Lightly on the tips of her toes the duchess stole toward her brother,
who did not yet observe her. The thick Turkish carpet made her steps
inaudible. She already stood behind the earl, and he had not yet noticed
her.

Now she bent over his shoulder, and fastened her sparkling eyes on the
paper in her brother's hand.

Then she read in a loud, sonorous voice the title of it: "Complaint,
because Geraldine never shows herself to her lover unless covered by
her veil." [Footnote: Sonnet by Surrey.--See Nott's Life and Works of
Surrey.] "Ah," said the duchess, laughing, "now, then, I have spied out
your secret, and you must surrender to me at discretion. So you are in
love; and Geraldine is the name of the chosen one to whom you address
your poems! I swear to you, my brother, you will repay me dear for this
secret."

"It is no secret at all, sister," said the earl, with a quiet smile,
as he rose from the divan and saluted the duchess. "It is so little a
secret, that I shall recite this sonnet at the court festival this very
evening. I shall not, therefore, need your secrecy, Rosabella."

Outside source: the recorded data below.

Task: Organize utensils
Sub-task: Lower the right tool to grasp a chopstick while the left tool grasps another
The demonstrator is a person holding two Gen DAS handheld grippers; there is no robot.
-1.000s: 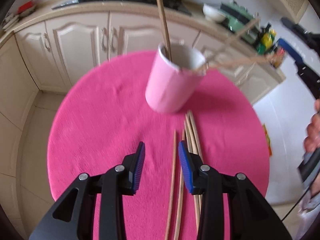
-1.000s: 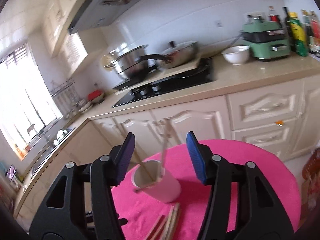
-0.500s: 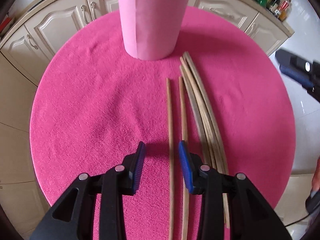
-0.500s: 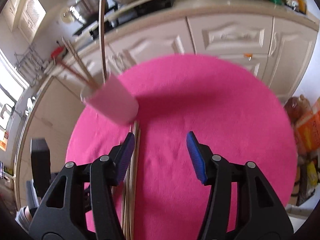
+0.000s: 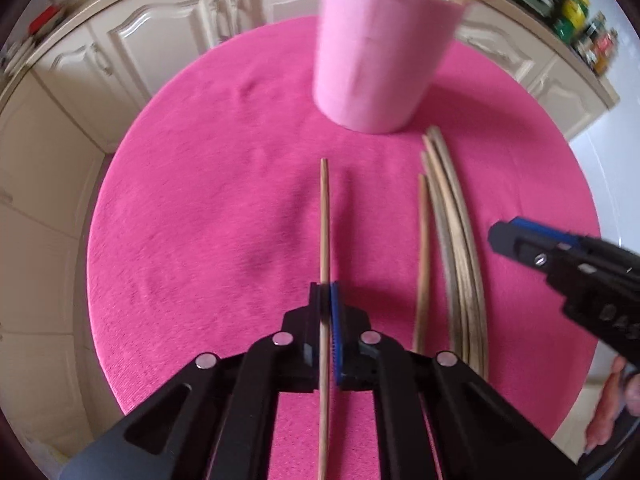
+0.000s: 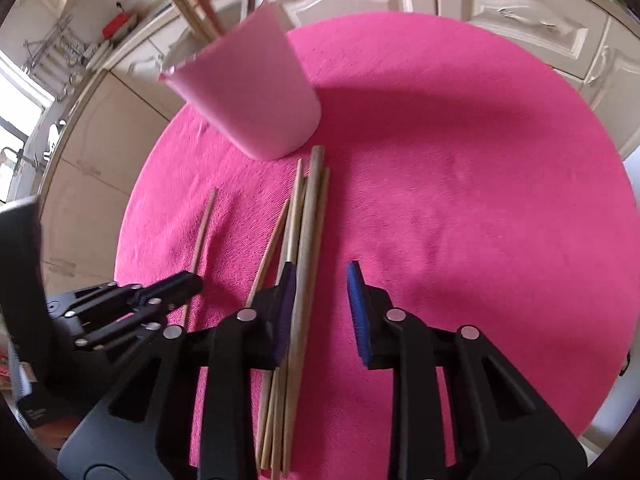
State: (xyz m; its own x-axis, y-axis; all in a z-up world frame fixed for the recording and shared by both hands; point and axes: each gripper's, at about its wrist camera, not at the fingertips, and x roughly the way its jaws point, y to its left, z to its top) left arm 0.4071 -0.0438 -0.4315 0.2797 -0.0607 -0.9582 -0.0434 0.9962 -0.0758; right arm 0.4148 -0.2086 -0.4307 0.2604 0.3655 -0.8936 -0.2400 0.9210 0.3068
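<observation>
Far left, cream cabinets (image 5: 132, 40) behind the round table w/ pink cloth (image 5: 192, 208). Left gripper (image 5: 326, 300) is clenched on a single chopstick (image 5: 324, 216), pinched roughly mid-length, tip pointing toward the pink cup (image 5: 380, 52); can't tell if it's off the cloth yet. Moving right: a lone stick (image 5: 422, 248), then the bundle of remaining chopsticks (image 5: 460, 240) lying side by side, far ends just beside the cup's base. Cup already has a few sticks leaning out of it. Right gripper (image 6: 320, 280) sits low over the bundle, jaws apart, nothing held, left finger right against the thickest stick (image 6: 308, 240).

Handling, imo: thin wood, v. light, stiff, round so they roll and pivot in the pads. Grab near the middle, square across, one at a time. Cup looks light too, so a hard poke at the rim might tip it.
</observation>
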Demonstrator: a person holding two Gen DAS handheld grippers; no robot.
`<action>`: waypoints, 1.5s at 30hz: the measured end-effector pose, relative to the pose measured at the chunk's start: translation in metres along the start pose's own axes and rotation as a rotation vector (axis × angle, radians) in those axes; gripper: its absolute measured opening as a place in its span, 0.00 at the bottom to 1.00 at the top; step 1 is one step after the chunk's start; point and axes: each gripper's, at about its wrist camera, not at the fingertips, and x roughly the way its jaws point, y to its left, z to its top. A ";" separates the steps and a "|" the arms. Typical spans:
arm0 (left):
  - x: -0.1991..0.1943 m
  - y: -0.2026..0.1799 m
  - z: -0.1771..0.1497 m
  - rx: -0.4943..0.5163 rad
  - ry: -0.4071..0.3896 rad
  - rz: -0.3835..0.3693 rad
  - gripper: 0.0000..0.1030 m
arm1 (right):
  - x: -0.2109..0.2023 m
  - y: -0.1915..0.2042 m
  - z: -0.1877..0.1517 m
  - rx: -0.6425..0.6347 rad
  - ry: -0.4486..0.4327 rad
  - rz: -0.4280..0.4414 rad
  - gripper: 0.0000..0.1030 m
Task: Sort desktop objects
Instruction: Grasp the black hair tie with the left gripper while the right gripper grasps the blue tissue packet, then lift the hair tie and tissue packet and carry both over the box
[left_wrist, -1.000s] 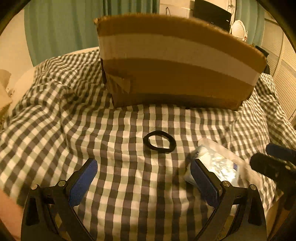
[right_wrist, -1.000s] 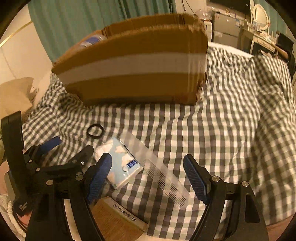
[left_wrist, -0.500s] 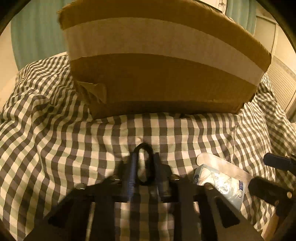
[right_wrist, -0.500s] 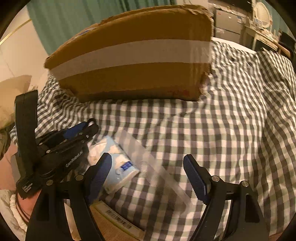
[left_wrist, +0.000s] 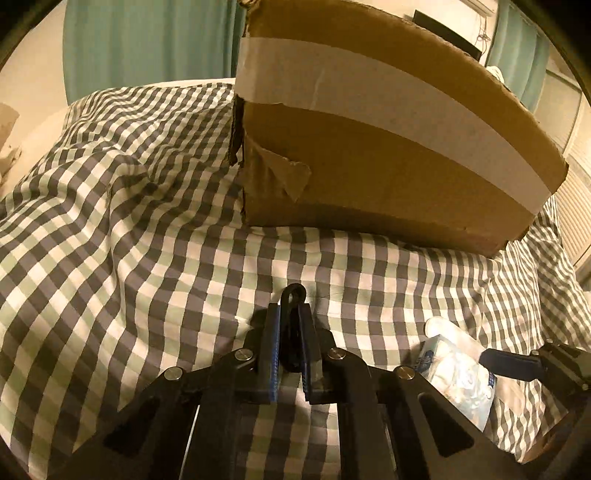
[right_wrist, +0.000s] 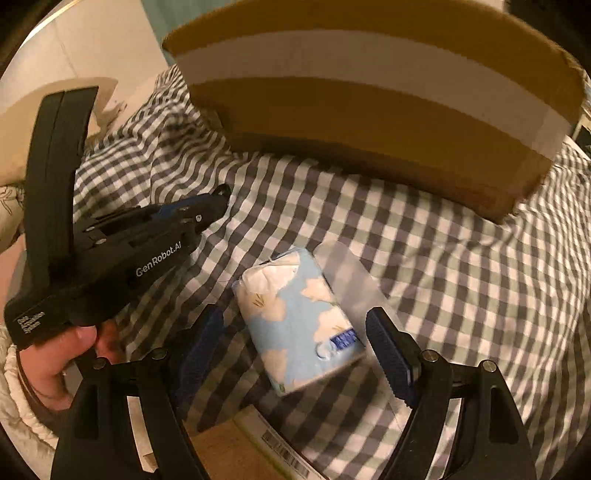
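Since 1 s ago: left gripper (left_wrist: 290, 325) now clamped on black hair tie (left_wrist: 293, 295); right gripper (right_wrist: 295, 339) wide apart over tissue pack (right_wrist: 295, 321). "GenRobot.AI" readable.

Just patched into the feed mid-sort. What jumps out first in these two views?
The big cardboard box with its white tape band fills the far side of the checked bedspread. Nearer, the left gripper is shut on a black hair tie. The right gripper is open, its fingers either side of a blue-and-white tissue pack.
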 end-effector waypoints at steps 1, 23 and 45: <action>-0.001 0.000 0.000 0.003 -0.001 0.001 0.09 | 0.003 0.002 0.001 -0.009 0.005 -0.006 0.77; -0.034 -0.025 -0.001 0.052 -0.055 0.005 0.09 | -0.039 0.014 0.002 0.006 -0.114 -0.085 0.57; -0.124 -0.044 0.002 0.091 -0.199 -0.062 0.09 | -0.143 0.032 -0.007 0.076 -0.300 -0.129 0.57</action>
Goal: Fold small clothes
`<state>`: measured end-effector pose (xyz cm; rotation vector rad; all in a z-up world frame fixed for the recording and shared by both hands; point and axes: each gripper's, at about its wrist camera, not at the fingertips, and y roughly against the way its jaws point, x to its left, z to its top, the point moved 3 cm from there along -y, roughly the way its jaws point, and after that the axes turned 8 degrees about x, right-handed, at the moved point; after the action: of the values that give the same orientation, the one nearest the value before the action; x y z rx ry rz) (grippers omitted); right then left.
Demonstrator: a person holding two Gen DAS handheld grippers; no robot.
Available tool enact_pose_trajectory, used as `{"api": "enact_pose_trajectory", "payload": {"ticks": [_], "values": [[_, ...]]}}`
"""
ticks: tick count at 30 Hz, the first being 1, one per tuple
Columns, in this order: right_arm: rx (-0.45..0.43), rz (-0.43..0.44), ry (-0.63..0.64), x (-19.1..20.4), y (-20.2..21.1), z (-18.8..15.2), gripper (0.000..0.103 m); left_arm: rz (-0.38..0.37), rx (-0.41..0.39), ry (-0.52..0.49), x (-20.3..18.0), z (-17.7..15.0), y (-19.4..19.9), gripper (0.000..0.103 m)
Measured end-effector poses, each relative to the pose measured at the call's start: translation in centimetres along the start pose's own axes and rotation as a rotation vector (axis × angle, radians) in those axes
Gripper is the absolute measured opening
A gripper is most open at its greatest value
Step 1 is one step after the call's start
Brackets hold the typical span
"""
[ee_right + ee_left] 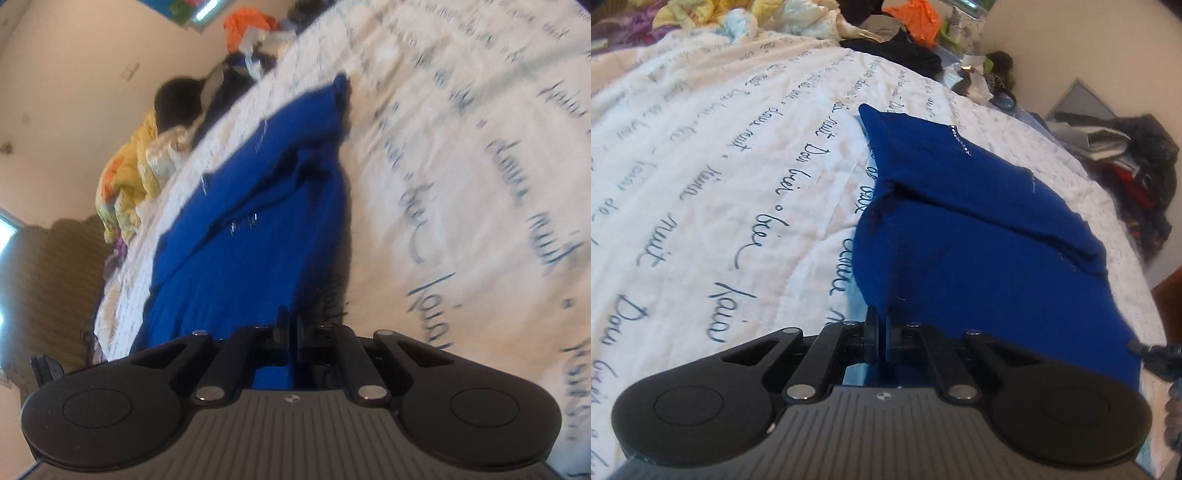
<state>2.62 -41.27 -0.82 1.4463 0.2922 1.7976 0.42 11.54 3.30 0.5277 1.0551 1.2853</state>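
Observation:
A royal blue garment (979, 221) lies partly folded on the white bedspread (720, 184) with blue script. In the left wrist view my left gripper (880, 325) is shut on the garment's near left edge, cloth pinched between the jaws. The right gripper's tip (1137, 347) shows at the garment's near right corner. In the right wrist view the same garment (258, 221) stretches away from my right gripper (291, 325), which is shut on its near edge. This view is blurred. A fold runs across the garment's middle.
A heap of yellow, orange and black clothes (849, 22) lies at the bed's far end. More dark clothes (1137, 173) lie piled by the wall on the right. In the right wrist view a yellow bundle (129, 177) sits at the bed's left edge.

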Motion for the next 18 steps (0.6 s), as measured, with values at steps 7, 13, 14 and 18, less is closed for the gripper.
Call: {"api": "enact_pose_trajectory", "payload": {"ticks": [7,13,14,18], "values": [[0.005,0.016,-0.125,-2.6,-0.7,-2.3,0.011,-0.081,0.005,0.011,0.6,-1.5,0.5,0.043],[0.138,0.161,-0.146,-1.4,0.5,-8.2,0.05,-0.34,0.112,0.171,1.5,-7.2,3.0,0.076],[0.145,0.181,-0.166,-1.5,0.7,-9.1,0.05,-0.369,0.127,0.199,1.5,-8.1,3.2,0.075],[0.17,0.253,-0.212,-1.0,0.8,-11.8,0.049,-0.461,0.164,0.283,1.7,-10.4,3.1,0.069]]}}
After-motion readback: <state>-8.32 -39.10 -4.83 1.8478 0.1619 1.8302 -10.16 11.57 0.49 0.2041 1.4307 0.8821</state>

"So the fair Geraldine never shows herself to you unless in a dark veil,
black as the night," said the duchess, musingly. "But tell me, brother,
who then is the fair Geraldine? Of the ladies at court, I know not a
single one who bears that name."

"So you see from that, the whole is only a fiction--a creation of my
fancy."

"No, indeed," said she, smiling; "one does not write with such warmth
and enthusiasm unless he is really in love. You sing your lady-love, and
you give her another name. That is very plain. Do not deny it, Henry,
for I know indeed that you have a lady-love. It may be read in your
eyes. And look you! it is on account of this dear one that I have come
to you. It pains me, Henry, that you have no confidence in me, and
allow me no share in your joys and sorrows. Do you not know, then, how
tenderly I love you, my dear, noble brother?"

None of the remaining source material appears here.